这话要是放在别人身上,温桑也铁定一巴掌挥过去,但在季斯衍身上,温桑也不知怎的,居然有种自己占便宜了的冲动。
可明明她才是被占口头便宜的那个。
季斯衍抬手,一边解着自己的衣扣,一边眼神逡巡着温桑也的脸,嗓音又重又哑,“可以准备开始叫了。”

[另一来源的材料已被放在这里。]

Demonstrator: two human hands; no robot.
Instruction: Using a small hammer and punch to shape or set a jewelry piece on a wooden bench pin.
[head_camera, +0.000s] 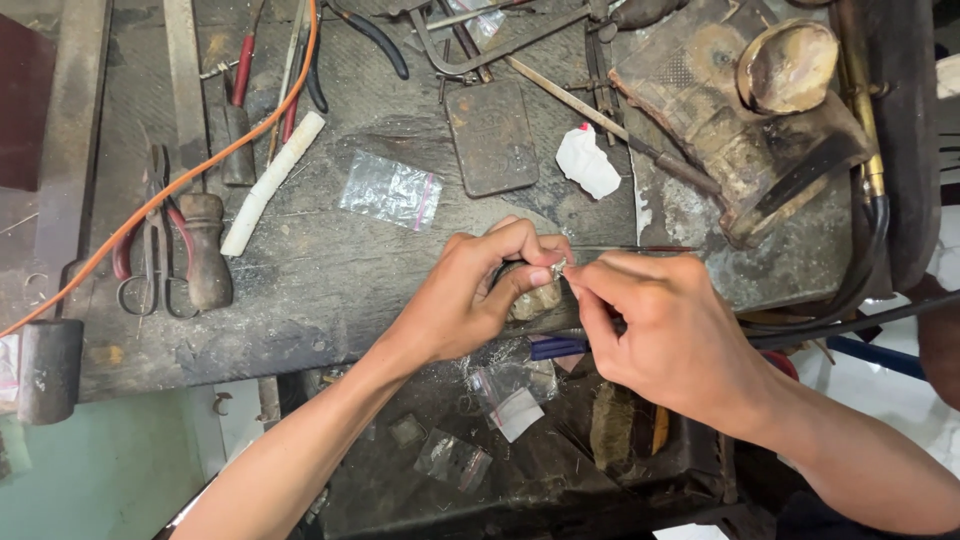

把季斯衍这句没头没尾的话,和刚刚他在包厢说的话接起来的时候,温桑也没忍住又是老脸一红。
“不是,”她眼神乱飘,不太敢直视今晚随时随地无时无刻不在散发魅力的季斯衍,扯了个借口,“你刚刚说要帮我报仇的,你还没帮我报仇,我不和,不和你那个。”
温桑也对着季斯衍,还是无法开口说出太粗鄙的话,哪怕在宿舍她和舍友们也说过不少。
她才不承认,她是因为一时的没把持住才和季斯衍上楼的!
对,就是因为一时不觉的鬼迷心窍,才让她着了季斯衍的道。
“我说过,”季斯衍挑眉反问,表情不像作假,名贵的袖扣被随手地丢在地上,发出啪嗒的细小声音,“确定不是你自己会错意。”
温桑也想了想,发现好像是自己一厢情愿。
她过去找他请求支援,结果稀里糊涂地就跟着他上楼开房间了。
温桑也恨不得向小叮当借个时光机,回去几分钟前,打死坐在季斯衍腿上的自己。
季斯衍掐住温桑也嫩得出水的脸颊,扯唇笑了笑,“现在可以了吗?”
似乎为了表示尊重,季斯衍还不忘询问她的意见。
温桑也这一刻该死的喜欢季斯衍以前的强势。
妈的这种事情,为什么还要问她可不可以。